Abstract

The clinical microbiology laboratory has historically been considered “low-tech,” especially when compared to the clinical chemistry laboratory. However, systems are emerging for the clinical microbiology laboratory with the potential to automate almost all areas of testing, including inoculation of primary culture plates, detection of growth on culture media, identification of microorganisms, susceptibility testing, and extraction and detection of nucleic acids in clinical samples. As a result, the workflow in the microbiology laboratory is changing at a rapid pace and microbiologists have the challenge of selecting the most appropriate, clinically useful, and cost-effective automation for their laboratories. We have asked 4 experts in this field, from clinical microbiology laboratories in the US and Europe, as well as from industry, to comment on the feasibility and impact of automation in the clinical microbiology laboratory. Are you currently using or do you anticipate using an automation platform in your microbiology laboratory? If yes, which sections of your laboratory are automated? Robin Patel: Mayo Clinic's clinical microbiology laboratory has been performing testing since 1911. Although select tests today resemble those performed a century ago, we have many examples of automated, state-of-the-art tests.

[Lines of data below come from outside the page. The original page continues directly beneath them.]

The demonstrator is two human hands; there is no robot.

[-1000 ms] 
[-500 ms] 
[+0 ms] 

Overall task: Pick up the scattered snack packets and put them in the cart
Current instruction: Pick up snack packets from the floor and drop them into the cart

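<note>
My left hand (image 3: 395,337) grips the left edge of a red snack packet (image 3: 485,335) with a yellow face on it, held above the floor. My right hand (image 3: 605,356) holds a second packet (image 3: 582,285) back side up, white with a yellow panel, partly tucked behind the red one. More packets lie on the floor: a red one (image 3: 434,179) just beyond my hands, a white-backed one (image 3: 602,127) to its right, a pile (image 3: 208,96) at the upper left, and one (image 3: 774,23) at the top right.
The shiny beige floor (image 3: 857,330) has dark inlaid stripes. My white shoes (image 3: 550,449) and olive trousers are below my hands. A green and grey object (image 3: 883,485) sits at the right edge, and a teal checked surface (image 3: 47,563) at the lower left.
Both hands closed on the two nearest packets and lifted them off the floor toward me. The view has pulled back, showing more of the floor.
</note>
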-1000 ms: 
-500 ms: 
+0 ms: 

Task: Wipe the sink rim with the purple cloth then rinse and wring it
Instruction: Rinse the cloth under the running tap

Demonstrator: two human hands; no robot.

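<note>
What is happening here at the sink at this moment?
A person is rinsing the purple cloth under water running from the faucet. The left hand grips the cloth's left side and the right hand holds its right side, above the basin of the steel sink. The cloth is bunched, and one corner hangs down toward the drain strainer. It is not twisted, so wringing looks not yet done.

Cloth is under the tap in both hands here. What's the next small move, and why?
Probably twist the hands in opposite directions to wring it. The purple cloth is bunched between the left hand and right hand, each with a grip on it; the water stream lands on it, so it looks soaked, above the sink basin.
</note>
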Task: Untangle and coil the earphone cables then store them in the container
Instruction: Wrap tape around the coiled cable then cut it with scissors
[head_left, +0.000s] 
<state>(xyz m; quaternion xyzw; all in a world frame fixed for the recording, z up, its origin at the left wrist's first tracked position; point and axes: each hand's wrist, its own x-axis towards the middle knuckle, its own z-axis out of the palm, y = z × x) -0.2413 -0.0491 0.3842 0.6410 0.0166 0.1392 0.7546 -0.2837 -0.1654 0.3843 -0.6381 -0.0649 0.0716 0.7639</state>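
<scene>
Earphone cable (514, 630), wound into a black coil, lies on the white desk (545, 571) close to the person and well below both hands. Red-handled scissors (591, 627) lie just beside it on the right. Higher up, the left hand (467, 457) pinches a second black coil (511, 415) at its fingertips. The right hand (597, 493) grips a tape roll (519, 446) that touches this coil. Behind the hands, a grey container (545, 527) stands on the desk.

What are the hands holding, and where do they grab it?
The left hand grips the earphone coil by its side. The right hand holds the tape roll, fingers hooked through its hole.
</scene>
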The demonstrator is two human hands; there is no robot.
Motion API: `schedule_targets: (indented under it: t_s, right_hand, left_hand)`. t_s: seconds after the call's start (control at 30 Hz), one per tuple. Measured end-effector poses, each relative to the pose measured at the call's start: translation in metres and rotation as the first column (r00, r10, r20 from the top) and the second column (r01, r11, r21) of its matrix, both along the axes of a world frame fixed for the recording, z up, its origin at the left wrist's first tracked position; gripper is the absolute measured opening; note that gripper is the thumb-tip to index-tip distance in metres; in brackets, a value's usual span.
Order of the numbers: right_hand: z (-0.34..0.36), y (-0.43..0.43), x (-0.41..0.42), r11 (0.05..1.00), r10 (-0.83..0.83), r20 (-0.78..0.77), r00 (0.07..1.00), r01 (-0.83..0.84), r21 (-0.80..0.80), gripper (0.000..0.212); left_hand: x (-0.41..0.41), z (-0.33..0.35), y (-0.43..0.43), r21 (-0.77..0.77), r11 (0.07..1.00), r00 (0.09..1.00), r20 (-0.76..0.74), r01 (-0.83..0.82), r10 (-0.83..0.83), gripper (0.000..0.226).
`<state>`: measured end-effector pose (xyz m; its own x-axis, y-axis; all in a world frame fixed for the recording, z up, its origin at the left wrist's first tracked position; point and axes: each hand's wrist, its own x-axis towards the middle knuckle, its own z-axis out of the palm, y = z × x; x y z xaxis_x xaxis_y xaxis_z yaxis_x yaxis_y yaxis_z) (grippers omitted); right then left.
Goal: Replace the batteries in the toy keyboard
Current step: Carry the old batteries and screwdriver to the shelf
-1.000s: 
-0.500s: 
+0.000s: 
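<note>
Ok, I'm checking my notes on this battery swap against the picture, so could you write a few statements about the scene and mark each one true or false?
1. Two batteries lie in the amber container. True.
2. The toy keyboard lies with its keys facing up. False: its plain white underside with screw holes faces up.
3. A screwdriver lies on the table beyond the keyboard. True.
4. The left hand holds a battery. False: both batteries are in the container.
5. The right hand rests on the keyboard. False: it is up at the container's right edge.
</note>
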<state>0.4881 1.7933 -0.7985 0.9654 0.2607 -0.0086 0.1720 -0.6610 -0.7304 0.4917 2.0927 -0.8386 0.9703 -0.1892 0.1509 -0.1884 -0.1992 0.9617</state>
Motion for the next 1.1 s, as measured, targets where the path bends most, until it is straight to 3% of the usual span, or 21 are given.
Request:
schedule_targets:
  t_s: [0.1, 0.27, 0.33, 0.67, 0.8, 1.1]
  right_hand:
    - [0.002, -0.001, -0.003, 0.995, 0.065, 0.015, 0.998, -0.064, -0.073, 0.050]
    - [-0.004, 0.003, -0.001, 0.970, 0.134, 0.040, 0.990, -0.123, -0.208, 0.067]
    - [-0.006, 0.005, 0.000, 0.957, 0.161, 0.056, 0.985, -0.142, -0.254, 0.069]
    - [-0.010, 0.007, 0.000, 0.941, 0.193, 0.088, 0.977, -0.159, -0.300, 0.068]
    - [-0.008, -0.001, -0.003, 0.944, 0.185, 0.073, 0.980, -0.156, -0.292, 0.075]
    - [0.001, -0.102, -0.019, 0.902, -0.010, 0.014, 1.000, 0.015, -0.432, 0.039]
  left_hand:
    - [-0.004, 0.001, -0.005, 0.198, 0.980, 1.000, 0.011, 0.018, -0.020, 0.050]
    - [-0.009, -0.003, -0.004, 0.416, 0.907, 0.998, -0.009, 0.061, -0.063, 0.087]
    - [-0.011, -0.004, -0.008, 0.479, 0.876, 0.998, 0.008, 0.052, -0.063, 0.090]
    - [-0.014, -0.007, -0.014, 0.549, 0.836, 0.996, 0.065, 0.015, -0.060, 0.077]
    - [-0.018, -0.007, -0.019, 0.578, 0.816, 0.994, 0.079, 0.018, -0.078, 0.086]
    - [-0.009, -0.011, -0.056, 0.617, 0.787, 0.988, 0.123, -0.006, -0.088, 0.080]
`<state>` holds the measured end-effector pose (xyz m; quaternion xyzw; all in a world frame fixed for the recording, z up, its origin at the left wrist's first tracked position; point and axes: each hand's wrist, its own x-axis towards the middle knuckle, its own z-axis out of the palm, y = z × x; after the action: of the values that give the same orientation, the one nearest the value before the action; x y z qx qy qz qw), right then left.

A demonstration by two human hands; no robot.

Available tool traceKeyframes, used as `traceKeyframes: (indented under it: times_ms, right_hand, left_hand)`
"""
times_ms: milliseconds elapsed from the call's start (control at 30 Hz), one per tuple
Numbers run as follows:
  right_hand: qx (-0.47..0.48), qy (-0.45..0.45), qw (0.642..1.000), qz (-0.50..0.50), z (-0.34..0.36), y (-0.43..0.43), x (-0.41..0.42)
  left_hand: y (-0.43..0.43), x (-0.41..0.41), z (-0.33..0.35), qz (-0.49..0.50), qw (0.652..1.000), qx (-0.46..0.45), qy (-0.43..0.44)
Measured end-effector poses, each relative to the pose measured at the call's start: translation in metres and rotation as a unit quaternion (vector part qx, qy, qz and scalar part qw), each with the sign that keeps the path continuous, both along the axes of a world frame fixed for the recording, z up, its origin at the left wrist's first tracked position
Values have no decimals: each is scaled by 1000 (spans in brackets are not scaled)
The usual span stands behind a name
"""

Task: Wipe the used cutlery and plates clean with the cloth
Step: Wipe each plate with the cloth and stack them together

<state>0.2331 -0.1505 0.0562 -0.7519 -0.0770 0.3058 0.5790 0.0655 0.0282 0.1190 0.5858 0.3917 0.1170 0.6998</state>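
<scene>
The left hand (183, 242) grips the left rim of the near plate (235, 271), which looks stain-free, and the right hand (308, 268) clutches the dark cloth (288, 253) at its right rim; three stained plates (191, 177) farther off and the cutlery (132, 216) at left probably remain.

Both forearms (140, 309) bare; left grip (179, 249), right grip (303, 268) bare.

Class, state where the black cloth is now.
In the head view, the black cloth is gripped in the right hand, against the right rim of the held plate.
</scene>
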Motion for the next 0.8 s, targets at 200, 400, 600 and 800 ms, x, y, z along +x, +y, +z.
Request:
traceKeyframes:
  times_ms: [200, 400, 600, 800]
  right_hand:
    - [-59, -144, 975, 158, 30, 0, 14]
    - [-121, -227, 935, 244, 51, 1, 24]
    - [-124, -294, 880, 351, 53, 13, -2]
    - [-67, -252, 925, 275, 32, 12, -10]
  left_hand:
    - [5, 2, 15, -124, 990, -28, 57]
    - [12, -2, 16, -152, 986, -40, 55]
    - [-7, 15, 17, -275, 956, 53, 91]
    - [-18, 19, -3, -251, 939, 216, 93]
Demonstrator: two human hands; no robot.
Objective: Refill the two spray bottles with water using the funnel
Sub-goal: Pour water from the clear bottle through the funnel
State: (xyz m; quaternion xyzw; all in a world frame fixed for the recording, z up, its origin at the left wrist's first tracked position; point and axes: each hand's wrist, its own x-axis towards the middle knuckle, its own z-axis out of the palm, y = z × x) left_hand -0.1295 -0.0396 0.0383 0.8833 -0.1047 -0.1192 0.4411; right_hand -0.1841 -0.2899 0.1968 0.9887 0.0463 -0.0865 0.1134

These include blood cultures, infectious disease serologic platforms, and nucleic acid and proteomic diagnostics, to name a few. For over 2 decades, microbiology laboratories have been using automated blood culture instruments that “sense” microbial growth in blood culture bottles and “flag” positive bottles for immediate attention by laboratory technologists. Before the availability of such systems (in the not-so-distant past), laboratory technologists manually evaluated each blood culture bottle on multiple occasions. Technologists today could not fathom returning to the manual approach used a mere 3 decades ago. As with many chemistry tests, a myriad of infectious disease serologic tests are performed on automated platforms. Nucleic acid diagnostics, which have been used in our …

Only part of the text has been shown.